Deputy Premier Jackie Trad has warned the Fraser Coast Regional Council that it will remove a councillor or councillors if the squabbling continues.
Deputy Premier Jackie Trad has warned the Fraser Coast Regional Council that it will remove a councillor or councillors if the squabbling continues. Alistair Brightman

FRASER Coast mayor Chris Loft has said it is about time Maryborough had its fair share of development.

In recent months major developments worth in the hundreds of millions have been approved, including the site for the new PresCare facility costing $200M.

The construction of a $280M solar farm will be built in Aramara has recently been announced, and a lease on land for a Wide Bay Motor Complex has been signed.

Flood mitigation works, a beautification project and the push for Maryborough to have RV Friendly status have also been happening.

But, Hervey Bay Chamber of Commerce president Sandra Holebrook has expressed concerns that the increased number of projects occurring in Maryborough could slow progress in Hervey Bay.

"The Esplanade is looking beautiful at the moment, I would hate to see it deteriorate in four years' time," she said.
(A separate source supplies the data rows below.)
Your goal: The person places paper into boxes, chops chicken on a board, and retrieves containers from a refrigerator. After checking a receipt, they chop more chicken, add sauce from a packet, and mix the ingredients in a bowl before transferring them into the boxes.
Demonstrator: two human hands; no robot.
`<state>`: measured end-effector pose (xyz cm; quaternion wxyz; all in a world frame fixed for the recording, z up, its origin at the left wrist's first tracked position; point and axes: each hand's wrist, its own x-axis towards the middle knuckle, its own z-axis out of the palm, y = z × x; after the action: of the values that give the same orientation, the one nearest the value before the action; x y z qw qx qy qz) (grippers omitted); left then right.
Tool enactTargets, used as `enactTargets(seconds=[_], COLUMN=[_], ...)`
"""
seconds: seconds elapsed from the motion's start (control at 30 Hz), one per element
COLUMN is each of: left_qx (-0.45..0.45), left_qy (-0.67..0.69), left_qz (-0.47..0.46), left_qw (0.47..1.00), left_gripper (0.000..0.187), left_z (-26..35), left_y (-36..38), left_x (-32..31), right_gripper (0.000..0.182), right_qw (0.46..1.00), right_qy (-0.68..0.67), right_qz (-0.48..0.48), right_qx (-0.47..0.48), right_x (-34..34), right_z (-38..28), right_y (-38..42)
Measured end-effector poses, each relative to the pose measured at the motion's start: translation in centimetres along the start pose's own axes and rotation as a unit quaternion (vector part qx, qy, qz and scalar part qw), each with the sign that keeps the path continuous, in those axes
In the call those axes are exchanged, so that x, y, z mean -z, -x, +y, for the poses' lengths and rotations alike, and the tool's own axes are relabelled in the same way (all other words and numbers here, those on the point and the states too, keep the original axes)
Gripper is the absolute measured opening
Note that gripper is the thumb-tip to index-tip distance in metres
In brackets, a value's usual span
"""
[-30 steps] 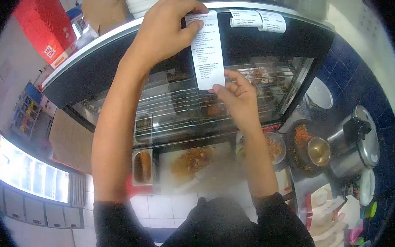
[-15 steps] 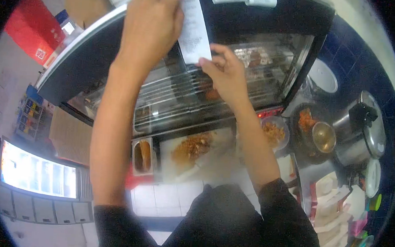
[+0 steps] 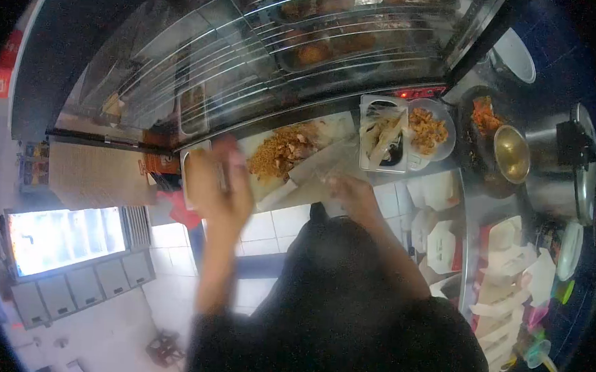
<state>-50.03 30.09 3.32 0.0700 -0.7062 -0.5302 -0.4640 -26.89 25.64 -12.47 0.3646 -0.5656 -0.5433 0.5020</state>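
My left hand [image 3: 219,191], smeared by motion, is over a metal container [image 3: 188,172] at the left end of a white cutting board [image 3: 346,124]. Whether it grips anything does not show. Chopped brown food [image 3: 283,151] lies heaped on the board. A flat grey blade-like piece [image 3: 323,161] rests beside the heap, its outline partly blurred. At the near edge of that piece is my right hand [image 3: 355,198], fingers curled together. What they hold, if anything, is hard to make out.
Behind the board stands a glass display cabinet [image 3: 251,53] with wire racks and food. To the right are a metal tray [image 3: 381,167], a bowl of chopped food [image 3: 429,131], a brass-coloured bowl [image 3: 511,155], a large pot [image 3: 551,167] and open food boxes [image 3: 441,246].
Both hands have come down from the cabinet's upper front, where they held a white paper slip. The slip is out of view, and the view has tilted down towards the board.
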Motion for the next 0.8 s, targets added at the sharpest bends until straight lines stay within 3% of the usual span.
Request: enactTargets(seconds=[0.03,0.07,0.1,0.13,0.2,0.27,0.33,0.37,0.43,0.47,0.53,0.63,0.7,0.73,0.77,0.8], left_qx=[-0.042,0.143,0.112,0.113,0.047,0.049,0.047,0.019,-0.007,-0.018,-0.025,-0.015,0.099,0.102,0.112,0.112], left_qy=[-0.084,-0.116,-0.141,-0.132,-0.178,-0.179,-0.183,-0.178,-0.167,-0.162,-0.15,-0.133,-0.016,-0.001,-0.003,-0.025], left_qz=[-0.109,-0.239,-0.298,-0.298,-0.308,-0.336,-0.362,-0.362,-0.359,-0.349,-0.338,-0.364,-0.343,-0.359,-0.358,-0.349], left_qw=[0.99,0.953,0.937,0.938,0.934,0.923,0.913,0.915,0.918,0.923,0.929,0.922,0.934,0.928,0.927,0.93], left_gripper=[0.018,0.024,0.032,0.032,0.038,0.038,0.039,0.039,0.04,0.04,0.04,0.041,0.04,0.038,0.038,0.037], left_z=[-0.7,-2.4,-5.8,-7.5,-9.4,-9.8,-10.5,-10.8,-11.1,-11.2,-11.6,-11.7,-10.5,-10.7,-10.4,-10.1], left_y=[3.2,7.8,12.5,15.4,18.3,18.1,17.7,17.8,18.3,18.7,20.0,21.9,22.1,22.6,22.5,22.3], left_x=[-1.0,-3.0,-4.9,-5.7,-6.7,-6.8,-7.1,-7.1,-7.1,-7.0,-6.9,-7.1,-6.9,-7.4,-7.8,-8.4], right_gripper=[0.033,0.033,0.031,0.029,0.032,0.035,0.035,0.035,0.031,0.031,0.023,0.017,0.016,0.016,0.016,0.017], right_qw=[0.995,0.994,0.996,0.968,0.95,0.927,0.878,0.874,0.945,0.943,0.923,0.893,0.88,0.868,0.87,0.91], right_qy=[-0.073,-0.075,0.081,0.24,0.296,0.347,0.453,0.458,0.242,0.248,0.264,0.368,0.389,0.404,0.405,0.323], right_qz=[0.012,0.021,0.039,0.052,0.097,0.14,0.105,0.109,0.21,0.21,0.227,0.194,0.208,0.226,0.216,0.232], right_qx=[-0.071,-0.075,-0.012,0.055,0.023,-0.007,0.116,0.117,0.069,0.069,0.161,0.174,0.176,0.178,0.18,0.118], right_x=[-1.0,-2.4,-3.5,-3.6,-4.0,-4.6,-5.3,-5.5,-6.3,-6.6,-6.9,-6.3,-5.9,-5.6,-5.3,-5.2], right_z=[2.8,5.8,8.7,10.0,7.2,7.6,10.7,10.2,8.4,6.8,3.7,-2.3,-2.8,-3.0,-3.4,-3.9], right_y=[0.2,-0.5,-1.2,-1.8,-3.6,-5.3,-7.7,-7.8,-7.2,-6.5,-4.5,-0.9,0.8,1.5,2.2,2.8])
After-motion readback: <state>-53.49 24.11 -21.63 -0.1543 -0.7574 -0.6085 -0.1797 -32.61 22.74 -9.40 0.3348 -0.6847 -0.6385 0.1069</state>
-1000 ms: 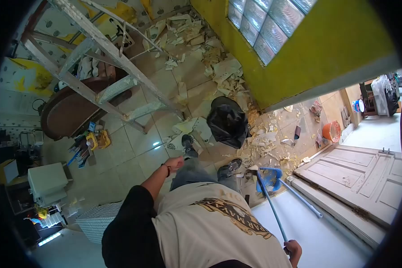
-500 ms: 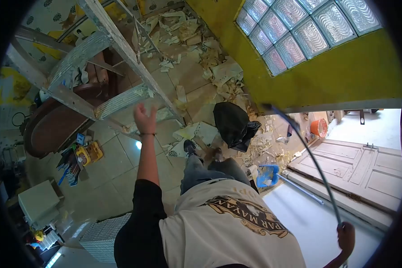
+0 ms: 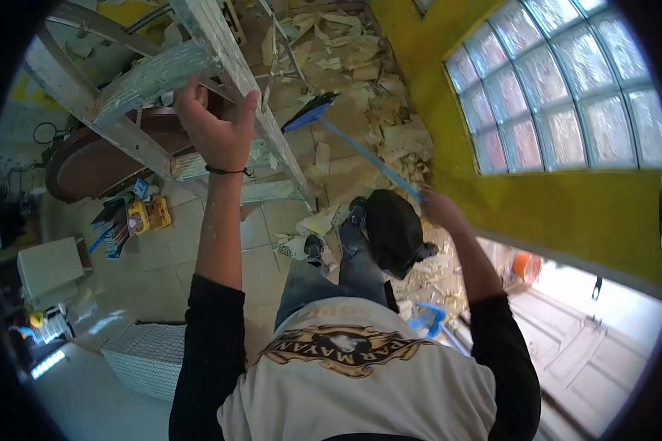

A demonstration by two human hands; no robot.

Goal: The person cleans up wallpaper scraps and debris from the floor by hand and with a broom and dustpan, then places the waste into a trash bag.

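Note:
My right hand (image 3: 443, 212) is wrapped round the light-blue handle of a broom (image 3: 375, 160). The broom reaches away to the upper left, and its blue head with dark bristles (image 3: 309, 115) is beside the ladder's rail, over the littered tiles. My left hand (image 3: 217, 132) is held up with its thumb apart from its bent fingers, empty, and overlaps the worn stepladder (image 3: 232, 55) in this view. Close below my right hand stands a full black bag (image 3: 393, 231), next to my feet. Torn wallpaper scraps (image 3: 404, 140) cover the floor along the yellow wall.
A blue dustpan (image 3: 426, 320) lies right of my legs, near a white panelled door (image 3: 566, 331). An orange bucket (image 3: 526, 267) is beyond it. Left are a yellow toolbox (image 3: 148, 214), a brown oval tabletop (image 3: 95, 158) and a white box (image 3: 50, 266).
My right hand has come from the far lower right to the middle, swinging the broom across toward the ladder. My left hand has risen toward the ladder. The view has shifted.

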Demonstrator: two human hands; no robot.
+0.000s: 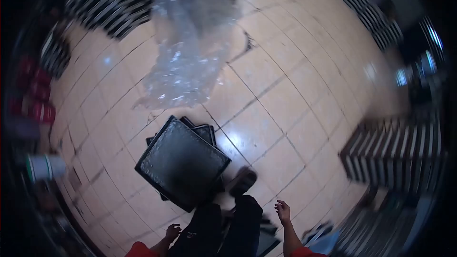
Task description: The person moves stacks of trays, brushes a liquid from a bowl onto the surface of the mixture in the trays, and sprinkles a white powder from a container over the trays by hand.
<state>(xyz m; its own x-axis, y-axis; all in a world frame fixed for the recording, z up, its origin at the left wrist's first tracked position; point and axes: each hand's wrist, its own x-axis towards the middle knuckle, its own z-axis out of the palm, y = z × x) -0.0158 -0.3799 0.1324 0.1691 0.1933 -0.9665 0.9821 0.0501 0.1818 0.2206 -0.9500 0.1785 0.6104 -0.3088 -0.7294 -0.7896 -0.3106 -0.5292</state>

Fraser Coast Mayor Chris Loft said that Maryborough was definitely not receiving any preferential treatment.

"I think the chamber of commerce is angry because of the sports precinct; it was an ill-conceived project that requires us to go back to the drawing board," he said.

"The people of the Fraser Coast must realise that a healthy Maryborough economy means a healthy Fraser Coast economy.

"The problem is that the previous council had a complete disregard for Maryborough.

"The Esplanade will be kept in its pristine condition, but we will not be spending millions of dollars on it."

Cr Loft pointed out that 3000 people travelled from Hervey Bay to Maryborough for work each day, compared with 500 going from Maryborough to Hervey Bay.

Ms Holebrook said that if the increased focus on Maryborough developments came from the perception of it having more jobs than Hervey Bay, then that was incorrect. "The statistics don't indicate a growth in Hervey Bay; they're outdated," Ms Holebrook said, referring to the 2011 Census data.

"There's been especially a lot of jobs created in the health and assisted carer fields in Hervey Bay of late."

Contrary to what was reported in recent news by another media outlet, Ms Holebrook said her concerns that Hervey Bay was being left behind was not a matter of rivalry.

Instead, she emphasised that it was about fairness and making sure every town was moving forward.

"It's more about not using Maryborough as an excuse to neglect Hervey Bay," she said.

"We are one big region and we support any good development, but it's about making sure the pendulum doesn't swing too much the other way."

Pialba CBD, the sports precinct and the Esplanade Master Plan were high on Ms Holebrook's priority list of Hervey Bay developments that she would like to reach full potential.